- [What you are asked to do]: Reproduce the lines of the listing exactly, beginning at the top, until the line with "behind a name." has been reproduced too.

- [Dataset extract]:
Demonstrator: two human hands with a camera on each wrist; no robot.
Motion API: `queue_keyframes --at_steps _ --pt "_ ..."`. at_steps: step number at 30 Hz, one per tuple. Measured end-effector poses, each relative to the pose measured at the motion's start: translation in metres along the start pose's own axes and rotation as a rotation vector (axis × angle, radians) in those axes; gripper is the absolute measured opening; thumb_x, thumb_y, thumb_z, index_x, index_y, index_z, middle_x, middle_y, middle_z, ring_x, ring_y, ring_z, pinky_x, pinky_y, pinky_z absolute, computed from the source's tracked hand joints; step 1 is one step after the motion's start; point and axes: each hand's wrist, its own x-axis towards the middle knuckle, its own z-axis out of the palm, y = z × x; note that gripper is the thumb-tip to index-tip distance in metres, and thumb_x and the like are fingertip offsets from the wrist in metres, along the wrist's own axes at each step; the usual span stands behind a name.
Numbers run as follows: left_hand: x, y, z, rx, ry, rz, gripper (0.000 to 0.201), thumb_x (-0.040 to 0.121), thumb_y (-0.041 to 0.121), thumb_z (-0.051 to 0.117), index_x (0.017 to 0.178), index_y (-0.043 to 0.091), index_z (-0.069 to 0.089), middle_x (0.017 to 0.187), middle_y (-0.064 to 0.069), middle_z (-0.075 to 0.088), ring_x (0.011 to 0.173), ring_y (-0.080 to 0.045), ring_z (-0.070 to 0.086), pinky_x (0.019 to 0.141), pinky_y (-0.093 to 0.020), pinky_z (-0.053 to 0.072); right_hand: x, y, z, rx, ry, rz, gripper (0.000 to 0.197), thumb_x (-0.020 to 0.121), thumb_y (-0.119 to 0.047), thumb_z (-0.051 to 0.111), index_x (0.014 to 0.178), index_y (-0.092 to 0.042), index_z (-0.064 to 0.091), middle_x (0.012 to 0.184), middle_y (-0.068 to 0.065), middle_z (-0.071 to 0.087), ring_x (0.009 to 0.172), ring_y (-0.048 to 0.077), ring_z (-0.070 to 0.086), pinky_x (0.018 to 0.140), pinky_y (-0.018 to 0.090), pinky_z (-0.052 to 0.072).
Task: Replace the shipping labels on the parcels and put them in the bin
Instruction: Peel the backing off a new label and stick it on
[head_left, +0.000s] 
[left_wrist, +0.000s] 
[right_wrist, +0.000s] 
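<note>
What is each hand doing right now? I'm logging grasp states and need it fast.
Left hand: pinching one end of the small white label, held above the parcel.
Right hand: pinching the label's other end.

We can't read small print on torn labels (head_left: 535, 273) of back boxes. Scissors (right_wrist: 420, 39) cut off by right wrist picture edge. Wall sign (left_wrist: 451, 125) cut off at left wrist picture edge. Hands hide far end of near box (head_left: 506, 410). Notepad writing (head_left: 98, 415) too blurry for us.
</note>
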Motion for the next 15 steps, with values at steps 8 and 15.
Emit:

- [Task solution]:
Demonstrator: two human hands with a camera on each wrist; no robot.
Motion API: `queue_keyframes --at_steps _ --pt "_ ..."`. at_steps: step number at 30 Hz, one per tuple. Measured end-effector poses, each relative to the pose measured at the motion's start: translation in metres along the start pose's own axes and rotation as a rotation vector (axis × angle, radians) in those axes; gripper is the absolute measured opening; thumb_x, thumb_y, thumb_z, index_x, index_y, index_z, middle_x, middle_y, middle_z, ring_x, ring_y, ring_z, pinky_x, pinky_y, pinky_z absolute, computed from the source's tracked hand joints; step 1 is one step after the motion's start; point and axes: each hand's wrist, its own x-axis towards the middle knuckle, its own z-axis out of the palm, y = z × x; note that gripper is the thumb-tip to index-tip distance in metres, and thumb_x and the like are fingertip offsets from the wrist in metres, along the wrist's own axes at each step; the usual span stands behind a name.

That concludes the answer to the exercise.